Yongling Mausoleum is the earliest, ever unearthed mausoleum of Qing dynasty. It was constructed in 1598, the 26th year of Wanli Emperor of Ming dynasty, originally called Xingjing Mausoleum and then renamed as Yongling. The location of Yongling Mausoleum is one kilometers away from the Northwest Yongling Town of Xinbin Manchu Autonomous County. It covers 10,000 square meters with Suzi River in the front and Qiyun Mountain at its back. Here buries empires of six generations of Nu’erhachi Family, namely, Mengtemu, Fuman, Juechang’an, Lidun and Tachapiangu.
The mausoleum is composed of the Front Courtyards, the Square Castle, and the Royal Castle. It is circled with walls and thus similar to Fuling and Zhaoling in Shenyang in terms of style. At the center of the South Front Courtyard stands the red gate; the construction style of the Front Courtyard is Yingshan. The red gate is as wide as three rooms and covered with yellow colored glaze tile. The ridge is carved with images of beasts and the girder painted with colored draw or pattern. There are four Gongde (means contribution and virtue) Pavilions of former emperors, namely, the Zhaozuyuan Emperor, Xingzuzhi Emperor, Jingzuyi Emperor, and Xianzutong Emperor. Beside the gate were Chashan (means tea and food) Room, Diqi (means washing wares) Room, Qiban Room, and Zhuban Room, etc. the Square city lies in the northern part of Gongde Pavilions and its south gate is called Qiyun Gate which is of Xieshan Style. Qiyun Gate is constructed with yellow colored gazes and two cylinder walls carved with colorful dragon drawings at both sides of it. Walking across Zhengqi Gate one will find the Qinyun Hall on a square platform. There are Nuange (means warm cabinet), royal bed, royal seats, Buddha Shrine and sacrifice.
There are supporting halls in the east and west of Zhengqi Gate. In front of the West Supporting Hall lays the Jinbe Pavilion and at the back of Qinyun Hall stands the Royal Castle. The cemetery can be divided into the upper and the lower layer as well as the left and right ranks. On the upper layer buries the Lidun and Tacha Emperor respectively in the left and right; on the second layer tourists can find the graves of Fuman Emperor in the middle, those of Juecha’an and Takeshi Emperor at both sides, and that of Mengtemu in the northeast side. There are Immortal Tree and colored glazes circling the tree in front of the Royal Castle. Considering the scale of construction, Yongling Mausoleum is the smallest one among three mausoleums unearthed in early Qing dynasty. But it is the earliest one and has been thoroughly remedied. Now it is brand-new, presenting a more glorious and grand scene with the decoration of green trees and red walls.
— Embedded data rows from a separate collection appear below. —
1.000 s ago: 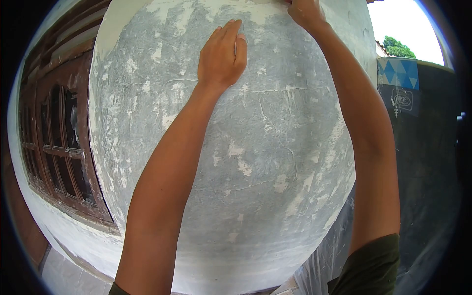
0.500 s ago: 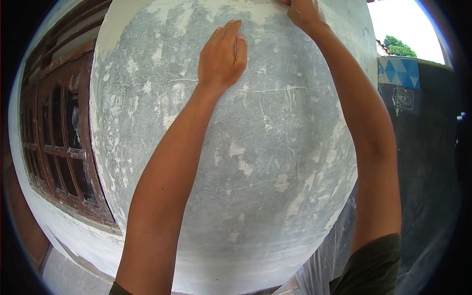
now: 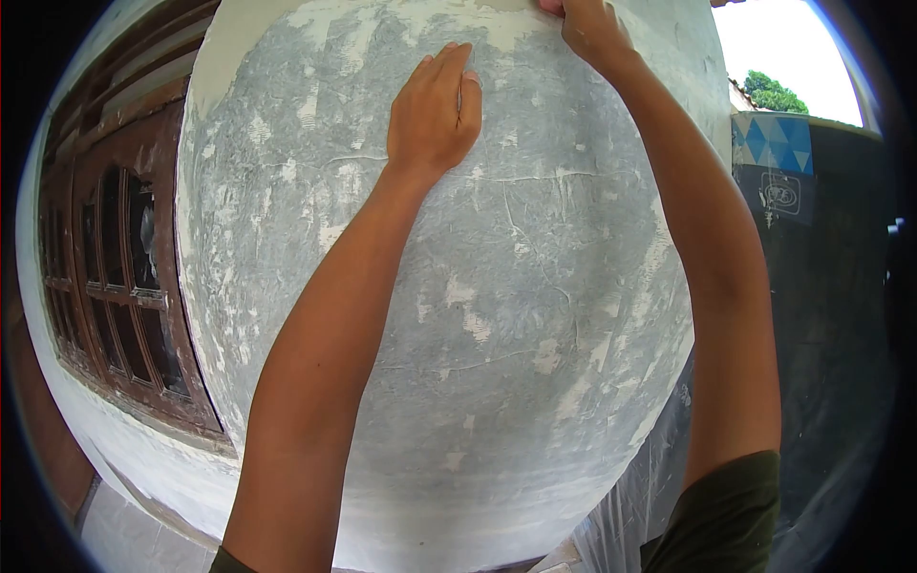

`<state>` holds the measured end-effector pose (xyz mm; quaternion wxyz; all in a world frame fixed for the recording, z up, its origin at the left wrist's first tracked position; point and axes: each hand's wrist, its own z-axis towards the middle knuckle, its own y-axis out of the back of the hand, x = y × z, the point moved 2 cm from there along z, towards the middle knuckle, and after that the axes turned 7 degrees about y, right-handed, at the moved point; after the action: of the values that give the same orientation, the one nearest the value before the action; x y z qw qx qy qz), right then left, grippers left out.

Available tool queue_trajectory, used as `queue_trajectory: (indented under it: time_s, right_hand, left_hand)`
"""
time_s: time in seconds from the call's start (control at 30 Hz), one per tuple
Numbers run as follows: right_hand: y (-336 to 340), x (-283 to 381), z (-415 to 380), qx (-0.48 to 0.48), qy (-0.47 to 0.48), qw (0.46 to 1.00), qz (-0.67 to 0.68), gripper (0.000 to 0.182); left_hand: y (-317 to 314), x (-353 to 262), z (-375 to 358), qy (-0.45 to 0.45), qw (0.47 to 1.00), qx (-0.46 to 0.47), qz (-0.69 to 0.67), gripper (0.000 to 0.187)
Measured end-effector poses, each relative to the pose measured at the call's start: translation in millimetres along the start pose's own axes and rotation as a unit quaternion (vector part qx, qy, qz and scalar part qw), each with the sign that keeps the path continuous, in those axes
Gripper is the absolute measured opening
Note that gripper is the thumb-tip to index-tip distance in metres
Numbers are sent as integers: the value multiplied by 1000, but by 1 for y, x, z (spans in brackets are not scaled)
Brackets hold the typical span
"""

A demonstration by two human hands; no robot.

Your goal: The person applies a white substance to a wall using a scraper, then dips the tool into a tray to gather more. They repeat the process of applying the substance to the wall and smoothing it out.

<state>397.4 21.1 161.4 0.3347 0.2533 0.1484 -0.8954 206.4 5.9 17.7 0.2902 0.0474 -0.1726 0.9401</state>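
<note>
My left hand (image 3: 435, 110) rests against a grey wall (image 3: 497, 248) patched with white filler or old paint. Its fingers stretch upward, close together, with the thumb beside them, and I see nothing held in it. Higher up, my right hand (image 3: 594, 33) reaches to the top edge of the head view near the wall's smoother cream coat (image 3: 224, 57). Its fingers look curled, but they are partly cut off by the frame, so whatever they hold is hidden.
A brown wooden window (image 3: 124, 258) with small panes is set into the wall at left. On the right hangs a dark sheet (image 3: 821, 315) with a blue-and-white triangle pattern (image 3: 774, 141). Clear plastic sheeting (image 3: 630, 501) lies low at right. A green tree (image 3: 774, 93) shows beyond.
Both hands sit nearly where they were. Each shows only a very slight shift in the view, and the wall looks the same.
</note>
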Motion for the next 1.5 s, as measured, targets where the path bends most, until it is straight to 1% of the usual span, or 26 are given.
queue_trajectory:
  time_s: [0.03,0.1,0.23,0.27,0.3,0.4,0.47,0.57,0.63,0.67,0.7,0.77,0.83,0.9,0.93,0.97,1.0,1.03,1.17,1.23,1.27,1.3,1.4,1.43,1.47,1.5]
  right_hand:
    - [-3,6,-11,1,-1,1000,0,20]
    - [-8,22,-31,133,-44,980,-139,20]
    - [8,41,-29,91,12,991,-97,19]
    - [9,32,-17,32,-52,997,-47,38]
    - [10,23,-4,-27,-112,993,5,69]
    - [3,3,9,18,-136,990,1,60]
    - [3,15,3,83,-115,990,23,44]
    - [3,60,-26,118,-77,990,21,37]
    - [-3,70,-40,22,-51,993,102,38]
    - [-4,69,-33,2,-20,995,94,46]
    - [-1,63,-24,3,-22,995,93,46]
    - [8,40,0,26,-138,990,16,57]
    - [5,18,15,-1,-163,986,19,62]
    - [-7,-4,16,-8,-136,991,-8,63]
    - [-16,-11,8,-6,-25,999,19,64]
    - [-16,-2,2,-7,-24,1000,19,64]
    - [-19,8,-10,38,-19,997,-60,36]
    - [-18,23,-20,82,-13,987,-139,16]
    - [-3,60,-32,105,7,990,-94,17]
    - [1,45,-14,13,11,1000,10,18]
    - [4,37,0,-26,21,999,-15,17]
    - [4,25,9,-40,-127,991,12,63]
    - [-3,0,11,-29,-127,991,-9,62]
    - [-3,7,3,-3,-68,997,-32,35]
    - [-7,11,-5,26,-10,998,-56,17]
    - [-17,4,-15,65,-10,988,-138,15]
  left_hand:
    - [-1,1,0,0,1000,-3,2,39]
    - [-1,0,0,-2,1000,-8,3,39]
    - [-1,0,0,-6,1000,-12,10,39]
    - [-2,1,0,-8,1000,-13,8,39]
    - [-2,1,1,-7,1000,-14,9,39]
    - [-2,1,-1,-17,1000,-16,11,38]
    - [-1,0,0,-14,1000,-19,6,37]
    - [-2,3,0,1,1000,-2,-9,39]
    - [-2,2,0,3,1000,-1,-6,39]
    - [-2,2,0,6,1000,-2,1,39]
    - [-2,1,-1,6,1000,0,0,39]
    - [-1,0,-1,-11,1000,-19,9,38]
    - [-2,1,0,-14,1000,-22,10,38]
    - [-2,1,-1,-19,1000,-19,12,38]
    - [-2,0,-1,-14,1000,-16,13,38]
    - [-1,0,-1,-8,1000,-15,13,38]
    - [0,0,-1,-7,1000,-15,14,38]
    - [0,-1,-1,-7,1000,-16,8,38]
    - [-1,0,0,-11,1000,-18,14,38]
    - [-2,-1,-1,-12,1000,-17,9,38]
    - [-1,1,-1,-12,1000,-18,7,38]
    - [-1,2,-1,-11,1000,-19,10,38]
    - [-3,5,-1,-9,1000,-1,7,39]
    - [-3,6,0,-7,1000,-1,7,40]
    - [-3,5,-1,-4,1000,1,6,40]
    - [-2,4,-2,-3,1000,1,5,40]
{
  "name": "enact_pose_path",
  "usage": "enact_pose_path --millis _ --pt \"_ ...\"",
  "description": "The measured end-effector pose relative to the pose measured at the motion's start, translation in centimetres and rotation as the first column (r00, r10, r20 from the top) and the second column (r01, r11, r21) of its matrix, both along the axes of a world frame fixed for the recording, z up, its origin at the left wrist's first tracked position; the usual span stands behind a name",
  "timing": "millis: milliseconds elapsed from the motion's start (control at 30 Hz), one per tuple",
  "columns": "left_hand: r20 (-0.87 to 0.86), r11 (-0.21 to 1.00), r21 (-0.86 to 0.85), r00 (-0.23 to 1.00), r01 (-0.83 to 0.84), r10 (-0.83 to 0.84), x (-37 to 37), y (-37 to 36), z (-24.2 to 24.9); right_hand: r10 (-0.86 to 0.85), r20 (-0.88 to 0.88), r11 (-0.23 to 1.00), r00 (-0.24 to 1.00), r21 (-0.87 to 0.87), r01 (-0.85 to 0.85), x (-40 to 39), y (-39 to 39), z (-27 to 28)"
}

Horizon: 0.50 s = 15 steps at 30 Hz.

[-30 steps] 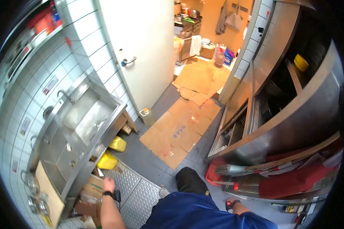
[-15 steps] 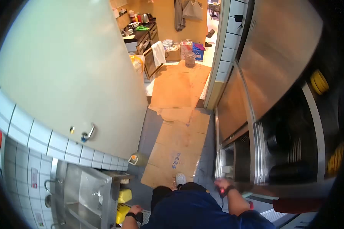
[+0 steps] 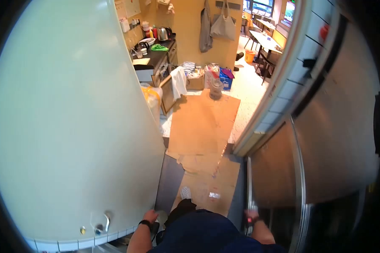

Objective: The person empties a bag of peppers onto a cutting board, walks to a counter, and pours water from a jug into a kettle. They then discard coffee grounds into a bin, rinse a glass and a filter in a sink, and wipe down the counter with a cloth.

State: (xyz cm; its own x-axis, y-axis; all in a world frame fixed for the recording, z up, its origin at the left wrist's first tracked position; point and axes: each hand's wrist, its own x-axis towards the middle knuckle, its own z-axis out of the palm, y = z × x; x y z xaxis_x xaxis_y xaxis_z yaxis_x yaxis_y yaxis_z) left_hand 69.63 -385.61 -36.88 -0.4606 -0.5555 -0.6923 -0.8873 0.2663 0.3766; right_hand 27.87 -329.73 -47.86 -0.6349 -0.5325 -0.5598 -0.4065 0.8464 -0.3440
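My left hand (image 3: 151,216) hangs low beside my body, with a dark band round the wrist. It is nearest to the pale door (image 3: 71,126) and its metal handle (image 3: 107,222). Its fingers are too small to make out. On the other side, my right hand (image 3: 251,215) is blurred by motion, close to the steel cabinet (image 3: 272,168). A dark band with a red light is at that wrist. Under me, cardboard sheets (image 3: 198,130) cover the floor, and one white shoe (image 3: 185,193) stands on them.
The doorway leads to a room with a clear plastic container (image 3: 215,89) on the cardboard. An open cupboard door with a white towel (image 3: 178,82) juts out at left, near a bag (image 3: 153,99). Boxes (image 3: 194,83) stand by the wall. Tables (image 3: 265,41) and chairs are beyond.
I have moved forward along the cardboard, and the doorway is nearer. The sink at left and the open shelves at right have mostly left view. My left hand has come forward.
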Motion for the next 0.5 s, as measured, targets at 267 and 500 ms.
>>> enact_pose_path --millis 267,500 --pt "-0.100 0.986 0.035 0.983 0.160 -0.156 -26.2 -16.7 8.5 -0.542 0.800 0.533 0.258 0.089 0.842 6.3 2.9 0.2" --pt "-0.264 0.938 -0.111 0.900 0.329 -0.347 -43.8 -22.9 12.5 -0.541 0.558 0.789 0.630 0.077 0.609 -6.6 -10.8 0.6"
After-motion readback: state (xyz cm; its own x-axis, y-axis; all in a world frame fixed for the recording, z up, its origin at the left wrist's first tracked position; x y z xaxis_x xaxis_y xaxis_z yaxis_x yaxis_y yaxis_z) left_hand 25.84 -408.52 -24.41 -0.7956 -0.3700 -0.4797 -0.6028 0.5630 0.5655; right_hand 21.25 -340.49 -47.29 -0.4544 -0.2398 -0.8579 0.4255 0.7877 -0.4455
Yongling Mausoleum tops the three most famous Mausoleums in early Qing dynasty and the other two refer to Fuling Mausoleum and Zhaoling Mausoleum in Shenyang. It is the most completely retained and the largest mausoleum of ancient Emperors ever unearthed by now. It boasts of excellent Chinese tradition and the artistic style of Manchu Nationality. Moreover, it is the precious cultural heritage of China.